*YOUR ASSIGNMENT*: As the answer, set down the lines below from the one containing "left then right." through the one containing "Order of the", exactly and inclusively, and no others.

────────────────

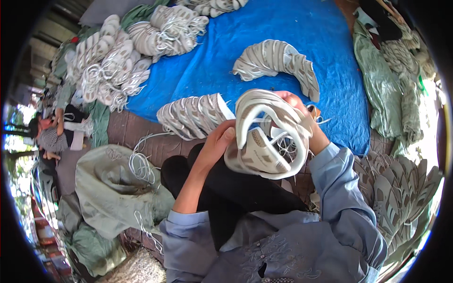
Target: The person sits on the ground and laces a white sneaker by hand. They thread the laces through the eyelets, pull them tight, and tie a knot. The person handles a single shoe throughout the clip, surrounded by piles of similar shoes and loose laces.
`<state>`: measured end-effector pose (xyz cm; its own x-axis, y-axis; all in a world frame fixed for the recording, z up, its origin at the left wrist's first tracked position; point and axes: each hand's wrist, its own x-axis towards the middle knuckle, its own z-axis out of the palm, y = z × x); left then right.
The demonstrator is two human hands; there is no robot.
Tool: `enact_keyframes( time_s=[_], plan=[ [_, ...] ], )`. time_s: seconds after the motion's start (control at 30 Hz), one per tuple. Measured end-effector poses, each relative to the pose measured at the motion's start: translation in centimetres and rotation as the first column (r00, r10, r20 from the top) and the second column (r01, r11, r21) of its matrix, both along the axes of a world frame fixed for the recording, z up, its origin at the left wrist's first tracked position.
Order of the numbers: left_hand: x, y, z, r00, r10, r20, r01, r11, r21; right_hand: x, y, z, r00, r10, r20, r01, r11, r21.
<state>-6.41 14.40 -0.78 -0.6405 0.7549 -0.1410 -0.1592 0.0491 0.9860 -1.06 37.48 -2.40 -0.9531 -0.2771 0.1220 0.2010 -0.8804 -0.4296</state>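
Above my lap, both hands hold a white and beige shoe upper (262, 158), bent round with its opening and pale lining toward me. My left hand (219, 141) pinches its left edge, thumb in front and the other fingers hidden behind. Wrapped over the far right side is my right hand (302, 111), most of its fingers hidden by the upper. White lace loops show inside the opening. Just beyond my left hand lies a row of nested shoe uppers (193, 115). A small orange-brown thing (314, 112) shows beside my right hand; I cannot make it out.
A curved stack of uppers (276, 61) lies on the blue tarp (325, 56). Bundled uppers (111, 61) pile up at the far left. More uppers (401, 198) stand at right. A grey-green sack (111, 188) and loose white cord (141, 165) lie left. Another person (54, 137) sits far left.
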Motion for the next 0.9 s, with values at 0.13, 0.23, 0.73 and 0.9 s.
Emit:
enact_keyframes(
  time_s=[0.13,0.23,0.73,0.9],
  plan=[
    [1.9,-3.5,-0.1,0.920,0.228,0.319,-0.297,0.936,0.189,-3.5,-2.0,1.1,0.986,0.088,-0.144,-0.064,0.985,0.162],
    [0.9,-7.8,2.1,0.837,0.447,0.316,-0.508,0.849,0.145,-7.2,-2.5,0.7,1.000,-0.001,-0.011,0.007,0.805,0.593],
    [9.4,-14.1,-6.1,0.352,0.603,0.716,-0.858,0.513,-0.010,-2.3,-9.1,-10.9,0.987,0.090,0.130,-0.153,0.346,0.926],
    [13.0,-14.0,-6.6,0.358,0.291,0.887,-0.858,0.477,0.190,-6.7,-8.0,-10.0,0.920,0.141,-0.367,0.366,0.034,0.930]
  ],
)
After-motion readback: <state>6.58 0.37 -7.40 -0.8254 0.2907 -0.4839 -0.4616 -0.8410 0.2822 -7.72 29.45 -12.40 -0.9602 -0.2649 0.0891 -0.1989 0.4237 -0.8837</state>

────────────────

*EXERCISE ANSWER*:
`<state>`: measured end-effector pose (xyz cm; its own x-axis, y-axis; all in a world frame fixed for the recording, z up, its origin at the left wrist's first tracked position; point and axes: each hand's wrist, its own x-axis towards the middle knuckle, its own z-axis out of the palm, y = z × x); left then right.
The demonstrator is two human hands; there is no robot.
Tool: `enact_keyframes( time_s=[_], plan=[ [_, ...] ], )`. time_s: seconds after the motion's start (control at 30 Hz), one per tuple. Measured end-effector poses, each relative to the pose measured at the motion's start: translation in centimetres and rotation as the first column (r00, r10, r20 from the top) and the second column (r01, r11, r21) of its matrix, both along the axes of a world frame fixed for the recording, z up, its origin at the left wrist's first tracked position.
Order of the numbers: left_hand: x, y, z, r00, r10, r20, r01, r11, r21; right_hand: x, y, z, r00, r10, r20, r01, r11, r21.

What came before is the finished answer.